Days 8 & 9: “Walking…,” “Weaving” & Notes on World-Building

I decided to reconfigure my detailing of the creative process behind several of my previous poems for the past week by publishing a series of posts. What follows are poems 8 & 9 and ” Notes on World-building,” a short essay, more or less, about the idea of building worlds in poetry to contextualize and translate experience, ideas, and emotions. I examine a few poets who have particularly inspired me in the creation of the 30/30 Poems.

“Walking the dog to the park”

Poem for Day 8, “Walking the dog to the park,” was written around the same instant as the poem for Day 9, “Weaving,” the latter which I revisited and adapted into its dynamic structure the following evening.

The idea of this poem can be represented in its static, odd structure, beginning with a contextualizing couplet (a continuation of the title), immediately followed by a block of prose, split by slashes. The slashes obviously refer to the slats in the fence. The perspective is as static as the frozen trees; the players on the court caught in a space, fixed in “mid-leap,” the ball becoming a “fountained / arc.”


This poem owes a lot to my obsessive consumption of language poetry back in 2013-2014. I experimented heavily with how poems could be structured, encouraged by the poetry of Rukeyser, June Jordan, Jean Valentine, Juliana Spahr (the second reader of my MFA thesis), and Ted Berrigan. However, these poets don’t all fit necessarily into the school of language poetry; but let’s just assume they take a page each from William Carlos Williams and Wallace Stevens.

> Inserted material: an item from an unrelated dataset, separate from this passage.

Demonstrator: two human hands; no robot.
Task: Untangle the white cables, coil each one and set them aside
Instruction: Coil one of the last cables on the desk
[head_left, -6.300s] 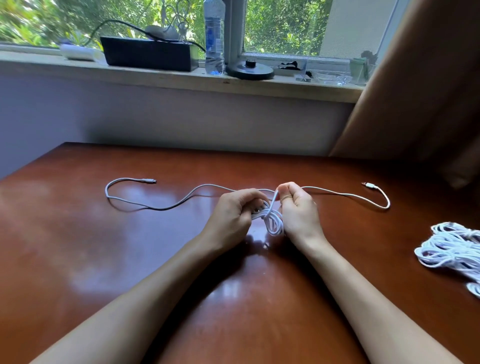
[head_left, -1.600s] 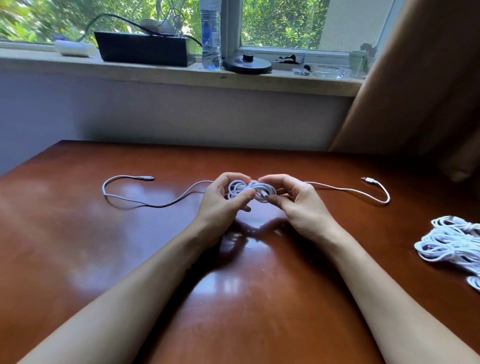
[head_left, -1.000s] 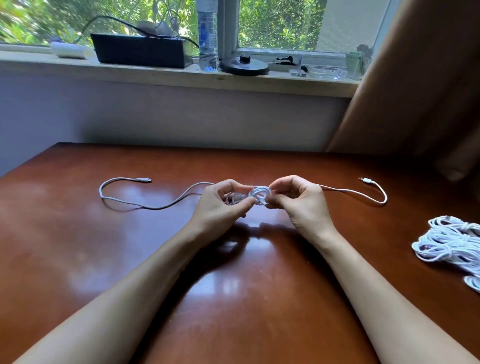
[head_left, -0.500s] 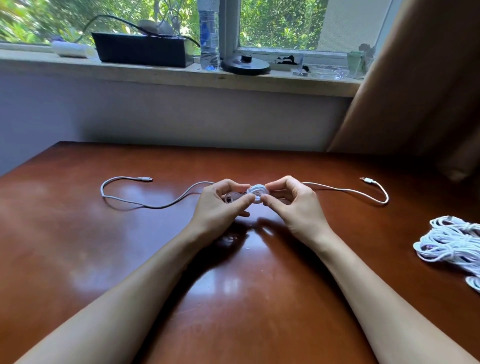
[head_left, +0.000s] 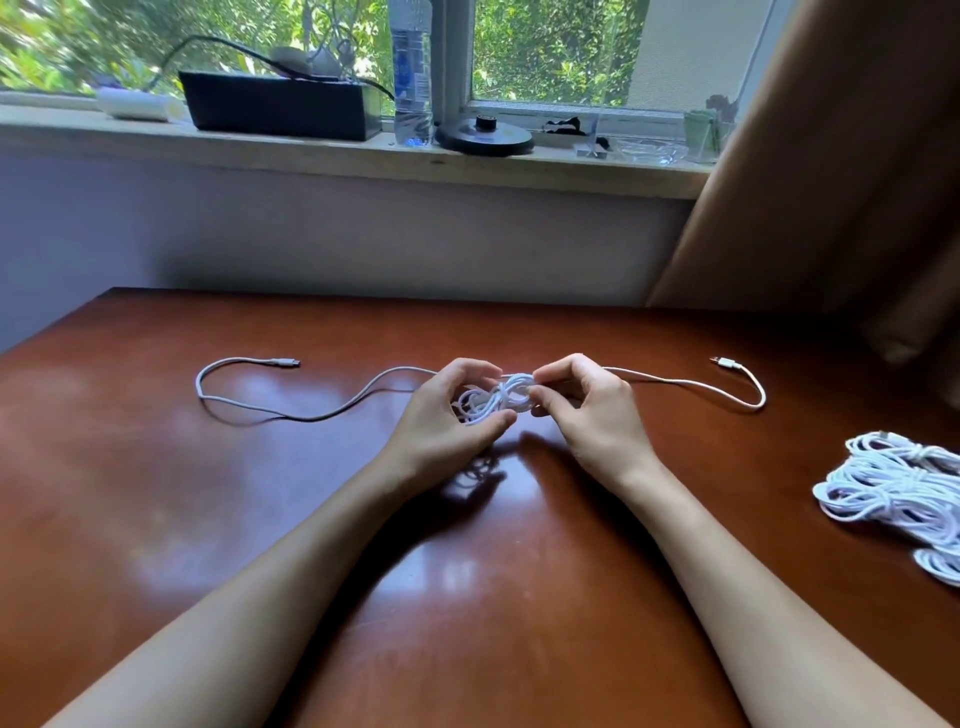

“Weaving,” like “Walking…” constructs a world. These two poems happen to take pace in a similar world (my neighborhood in Kundulun District, Baotou, back in 2015-2017). In this poem, the structure mimics the task of stripping willow leaves, bending and threading the bare branches into shapes. The third stanza parallels the visual interlacing of those discarded leaves. We’re left with the final products (those forms that pre-existed in our heads): “One helmet // One bowl // One green skull.”

Notes on World-Building in Poetry: Orr, Bishop, Valentine


In my poetics I’ve taken a line to heart from Gregory Orr in his books Poetry as Survival and Richer Entanglements. Allow me to bastardize his quote: Poems take the trauma of lived experience and frame it, creating worlds within the poem for the experienced to be contextualized and translated for the reader. I like that idea of each poem being its own world, contextualizing the initial impulse, experience, emotion–inherent raison d’etre.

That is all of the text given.